Wyświetl Pojedyńczy Post
Stary 29-03-2007, 13:15   #36
Szusaku
 
Reputacja: 1 Szusaku jest godny podziwuSzusaku jest godny podziwuSzusaku jest godny podziwuSzusaku jest godny podziwuSzusaku jest godny podziwuSzusaku jest godny podziwuSzusaku jest godny podziwuSzusaku jest godny podziwuSzusaku jest godny podziwuSzusaku jest godny podziwuSzusaku jest godny podziwu
Adam, po polnocy

Jeszcze czul cieplo jej dloni, wciaz niemal odczuwal jej dotyk. Byl tego tak nieporadnie swiadomy, trzymal ja za reke! Speszyl sie zupelnie kiedy ona wreszcie wziela swoja dlon z jego. Jednak chwilowo speszenie musialo ustapic miejsca niesamowitemu odkryciu. Podczas tego krotkiego, jak mu sie wydawalo, dotkniecia minelo duzo czasu! Co sie dzialo w tym czasie? Porostu tu stal? To znowu wystawilo jego umysl na probe.

- Pozbieraj sie Adam - powiedzial do siebie w myslach. Musial to podac anazlizie. Pomimo ze nadal mial tak malo danych. Musial. Inaczej zacznie tutaj wariowac. Co wie na temat tego co sie dzieje? Przypuszczal, ze na spotkaniu pojawi sie szachistka. Tak sie nie stalo. Przynajmniej czesciowo wyjasnilo sie dlaczego, a przynajmniej tak mu sie zdawalo. Nie mogl to byc brak czasu, caly czas przeciez pojawiala sie w jego myslach. Blondynka pojawila sie pewnie z powodu dotyku reki i tego co sie stalo przed chwila. Bo byc moze talentem szachistki byla telepatia, a tej, tutaj, dotyk reki ktory wywolywal uplyw czasu albo przynajmniej chwilowa tego nieswiadomosc. Oczywiscie byl prawie pewien ze ten dotyk sprawil takze cos wiecej. Gdyby chodzilo tylko o uplyw czasu, porostu kazaliby mu pojawic sie na skrzyzowaniu o polnocy. Bylo w tym cos wiecej. Jednak brak danych sprawil, ze tutaj musial skonczyc swoje domysly.

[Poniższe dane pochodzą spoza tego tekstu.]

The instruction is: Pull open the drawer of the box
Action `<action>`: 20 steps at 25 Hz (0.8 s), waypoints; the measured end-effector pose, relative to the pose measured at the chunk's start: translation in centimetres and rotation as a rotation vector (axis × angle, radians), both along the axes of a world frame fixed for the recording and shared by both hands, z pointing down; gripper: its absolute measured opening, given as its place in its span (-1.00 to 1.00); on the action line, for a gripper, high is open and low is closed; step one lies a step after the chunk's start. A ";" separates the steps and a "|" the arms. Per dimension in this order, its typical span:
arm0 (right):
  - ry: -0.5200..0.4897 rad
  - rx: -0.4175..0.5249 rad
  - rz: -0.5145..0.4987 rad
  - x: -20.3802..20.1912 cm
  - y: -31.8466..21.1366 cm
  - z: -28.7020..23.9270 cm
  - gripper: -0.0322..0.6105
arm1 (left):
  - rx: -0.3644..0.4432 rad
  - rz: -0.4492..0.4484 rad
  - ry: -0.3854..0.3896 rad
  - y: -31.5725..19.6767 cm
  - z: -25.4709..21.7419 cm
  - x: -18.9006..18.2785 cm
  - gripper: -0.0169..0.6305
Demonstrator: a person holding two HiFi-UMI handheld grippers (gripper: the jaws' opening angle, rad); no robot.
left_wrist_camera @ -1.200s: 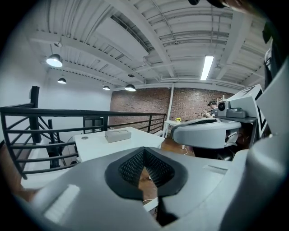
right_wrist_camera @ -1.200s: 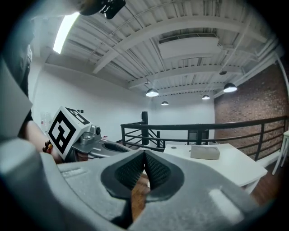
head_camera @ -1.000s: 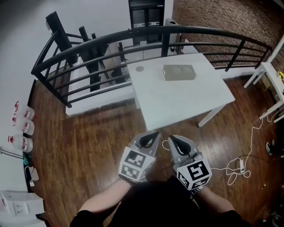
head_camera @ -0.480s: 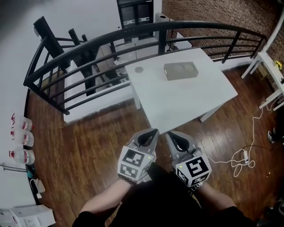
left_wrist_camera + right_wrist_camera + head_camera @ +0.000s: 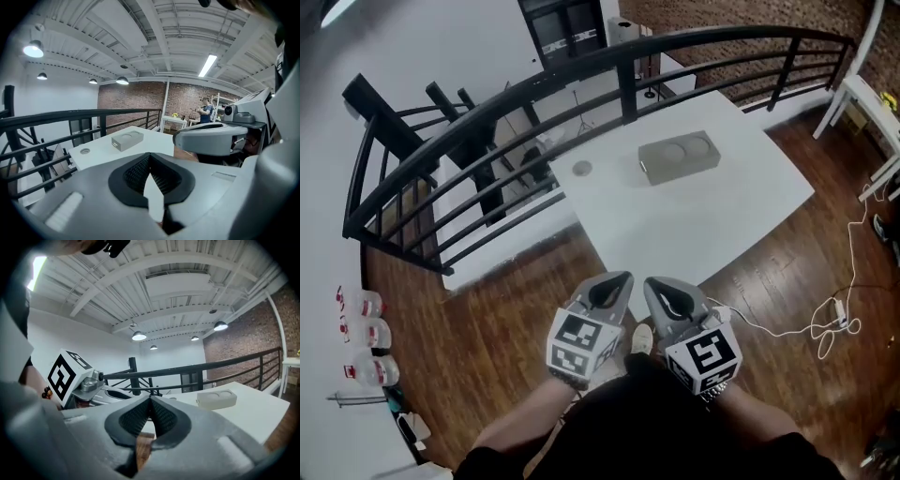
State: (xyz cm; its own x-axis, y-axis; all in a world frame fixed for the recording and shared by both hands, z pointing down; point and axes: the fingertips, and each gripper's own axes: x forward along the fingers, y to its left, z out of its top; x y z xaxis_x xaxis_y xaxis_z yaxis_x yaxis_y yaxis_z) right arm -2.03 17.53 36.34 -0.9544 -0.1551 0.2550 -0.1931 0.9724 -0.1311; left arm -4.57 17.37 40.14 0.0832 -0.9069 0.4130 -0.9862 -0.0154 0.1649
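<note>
Box (image 5: 678,157) nearer, drawer indistinct; left hand-held gripper (image 5: 617,284), right hand-held gripper (image 5: 660,287) closed, empty.

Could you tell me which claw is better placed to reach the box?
Probably the right claw: the box sits on the table beyond it, further from the left claw. Both are shut, empty and well short.

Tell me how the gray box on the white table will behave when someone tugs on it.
The box looks low and flat-bottomed, so it probably won't tip or roll. It sits loose on the smooth white table with nothing bracing it, so a tug will likely slide it unless it's held. It looks rigid, perhaps light.
</note>
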 end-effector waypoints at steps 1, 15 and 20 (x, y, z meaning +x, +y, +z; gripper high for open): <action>-0.001 -0.009 0.007 -0.4 -0.7 0.2 -0.92 | -0.013 0.010 -0.001 -0.7 0.4 -0.5 -0.90; 0.046 -0.038 0.077 -4.1 -6.9 1.4 -0.92 | -0.063 0.096 0.010 -8.7 1.8 -5.4 -0.90; 0.087 -0.032 0.133 -5.6 -7.9 2.2 -0.92 | -0.068 0.154 0.033 -10.4 2.7 -7.5 -0.90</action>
State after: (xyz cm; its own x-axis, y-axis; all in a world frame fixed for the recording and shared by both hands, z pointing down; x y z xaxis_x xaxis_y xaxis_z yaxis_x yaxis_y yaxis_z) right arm -7.63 9.68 38.50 -0.8999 -0.2692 0.3430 -0.3320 0.9330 -0.1390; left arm -12.04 6.93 42.85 0.2337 -0.8524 0.4678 -0.9670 -0.1536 0.2032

Drugie istotne pytanie brzmialo: dlaczego on? To bylo pytanie, ktore najbardziej chcial zadac komus. Ale wiedzial ze nie moze, szachistka wyraznie powiedziala to na ich spotkaniu. Dlatego musial probowac, chociaz czesciowo, samemu odpowiedziec na to pytanie. Nie sadzil zeby go wybrali z powodu jego pracy na uczelni, tam pracuje tak wielu ludzi. Nie wierzyl w takie zbiegi okolicznosci. Zreszta wogole nie za bardzo wierzyl w zbiegi okolicznosci. Dla niego byly one porostu reakcjami na jakies nieznane akcje. Bardziej prawdopodobne ze zostal wybrany ze wzgledu na swoja znajomosc drugiego dna. Znajomosc mroku. Takich ludzi bylo przeciez tak niewielu. Nie do konca jeszcze odpowiadalo to na jego pytanie, ale na razie musi wystarczyc.

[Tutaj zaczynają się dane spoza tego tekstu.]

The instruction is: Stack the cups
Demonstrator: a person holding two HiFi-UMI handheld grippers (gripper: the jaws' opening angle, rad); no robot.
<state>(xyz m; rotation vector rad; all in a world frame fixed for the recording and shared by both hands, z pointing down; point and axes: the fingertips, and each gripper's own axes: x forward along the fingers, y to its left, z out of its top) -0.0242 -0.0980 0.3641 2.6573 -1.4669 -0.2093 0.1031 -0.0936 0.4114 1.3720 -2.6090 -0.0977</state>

Jego ciag mysli zostal znowu przerwany swiadomoscia jej obecnosci. Zbliza sie jakas istotna chwila. Jestesmy - powiedziala. W tym momencie czasu, dla ktorego Adam zostal wybrany. Mial byc pionem w tej grze. Ale jak na piona dostal mocna obstawe. Czuwaly nad nim te dwie kobiety. I choc nie wiedzial, czy czuwaly nad jego bezpieczenstwem, czy nad tym aby zostal wymieniony na cenna figure ... to jednak dawalo mu to pewne poczucie spokoju.

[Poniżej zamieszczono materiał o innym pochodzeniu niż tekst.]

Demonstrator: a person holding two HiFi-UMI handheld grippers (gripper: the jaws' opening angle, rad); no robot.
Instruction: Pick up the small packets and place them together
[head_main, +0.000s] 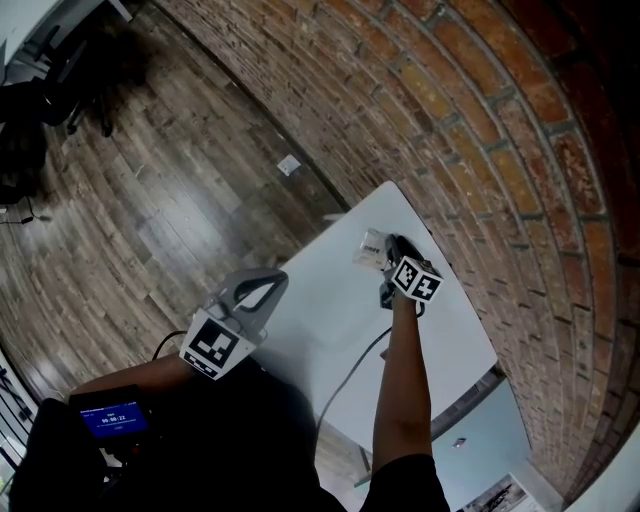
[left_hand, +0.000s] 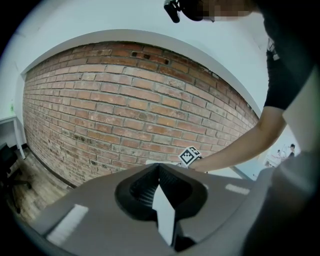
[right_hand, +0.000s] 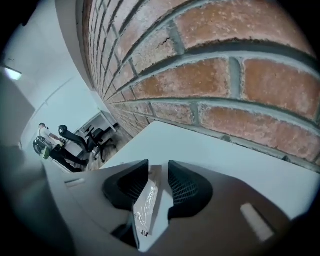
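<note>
In the head view a small pile of pale packets (head_main: 371, 247) lies at the far end of the white table (head_main: 330, 310), close to the brick wall. My right gripper (head_main: 386, 250) is right beside that pile. In the right gripper view a thin printed packet (right_hand: 146, 200) stands between the jaws of the right gripper (right_hand: 158, 170). It leans on the left jaw, and a gap shows on the right side. My left gripper (head_main: 278, 278) hovers over the table's near left edge. In its own view the left gripper (left_hand: 159, 172) has its tips touching. A white sliver behind the tips cannot be identified.
A brick wall (right_hand: 225, 75) runs along the table's far edge. A dark cable (head_main: 350, 372) crosses the table toward the person. Wooden floor (head_main: 150, 200) lies to the left. Office chairs (right_hand: 75, 137) stand farther off. A small blue-lit screen (head_main: 112, 418) sits at the lower left.
</note>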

- Jestesmy ... - powtorzyl cicho za nia. Oczekiwanie zblizalo sie do konca. Adam rozgladal sie z obawa i z narastajaca ciekawoscia. Chcial sie jakos przygotowac, tylko jak sie przygotowac na nieznane? Mial nadzieje ze koniec oczekiwania nie bedzie jego koncem.